> **PROBLEM STATEMENT**
Each line of the data below that contains "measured" must be copied.

> **DATA SECTION**
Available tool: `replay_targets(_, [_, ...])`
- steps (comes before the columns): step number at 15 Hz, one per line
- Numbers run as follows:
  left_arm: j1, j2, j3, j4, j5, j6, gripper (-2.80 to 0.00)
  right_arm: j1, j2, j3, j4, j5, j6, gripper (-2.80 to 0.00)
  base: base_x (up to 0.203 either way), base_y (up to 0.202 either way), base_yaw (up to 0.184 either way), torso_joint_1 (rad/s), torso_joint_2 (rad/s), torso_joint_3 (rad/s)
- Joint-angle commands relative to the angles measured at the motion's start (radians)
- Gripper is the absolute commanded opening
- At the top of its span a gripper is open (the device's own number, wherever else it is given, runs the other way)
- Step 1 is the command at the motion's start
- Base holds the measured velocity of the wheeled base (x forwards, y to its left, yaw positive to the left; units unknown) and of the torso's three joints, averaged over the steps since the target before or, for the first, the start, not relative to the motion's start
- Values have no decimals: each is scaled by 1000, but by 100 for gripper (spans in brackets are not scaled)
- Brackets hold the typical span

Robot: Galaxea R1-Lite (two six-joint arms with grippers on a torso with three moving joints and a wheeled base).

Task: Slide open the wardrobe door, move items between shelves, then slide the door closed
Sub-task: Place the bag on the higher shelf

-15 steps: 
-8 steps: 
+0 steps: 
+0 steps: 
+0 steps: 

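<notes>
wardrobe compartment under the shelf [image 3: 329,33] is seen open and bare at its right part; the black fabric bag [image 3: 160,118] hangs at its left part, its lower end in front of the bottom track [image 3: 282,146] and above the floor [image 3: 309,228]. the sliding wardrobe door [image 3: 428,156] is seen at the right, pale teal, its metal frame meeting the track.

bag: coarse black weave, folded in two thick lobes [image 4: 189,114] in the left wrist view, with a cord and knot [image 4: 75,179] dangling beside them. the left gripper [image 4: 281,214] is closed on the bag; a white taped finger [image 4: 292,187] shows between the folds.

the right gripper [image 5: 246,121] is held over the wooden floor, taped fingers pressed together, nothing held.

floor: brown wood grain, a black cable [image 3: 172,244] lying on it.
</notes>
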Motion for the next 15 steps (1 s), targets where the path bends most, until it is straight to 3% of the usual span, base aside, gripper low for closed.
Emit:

> **SOLUTION TO THIS EXERCISE**
- Joint-angle commands relative to the angles measured at the motion's start (radians)
- Base holds the measured velocity of the wheeled base (x forwards, y to its left, yaw positive to the left; units unknown) and of the torso's three joints, averaged over the steps since the target before or, for the first, the start, not relative to the motion's start

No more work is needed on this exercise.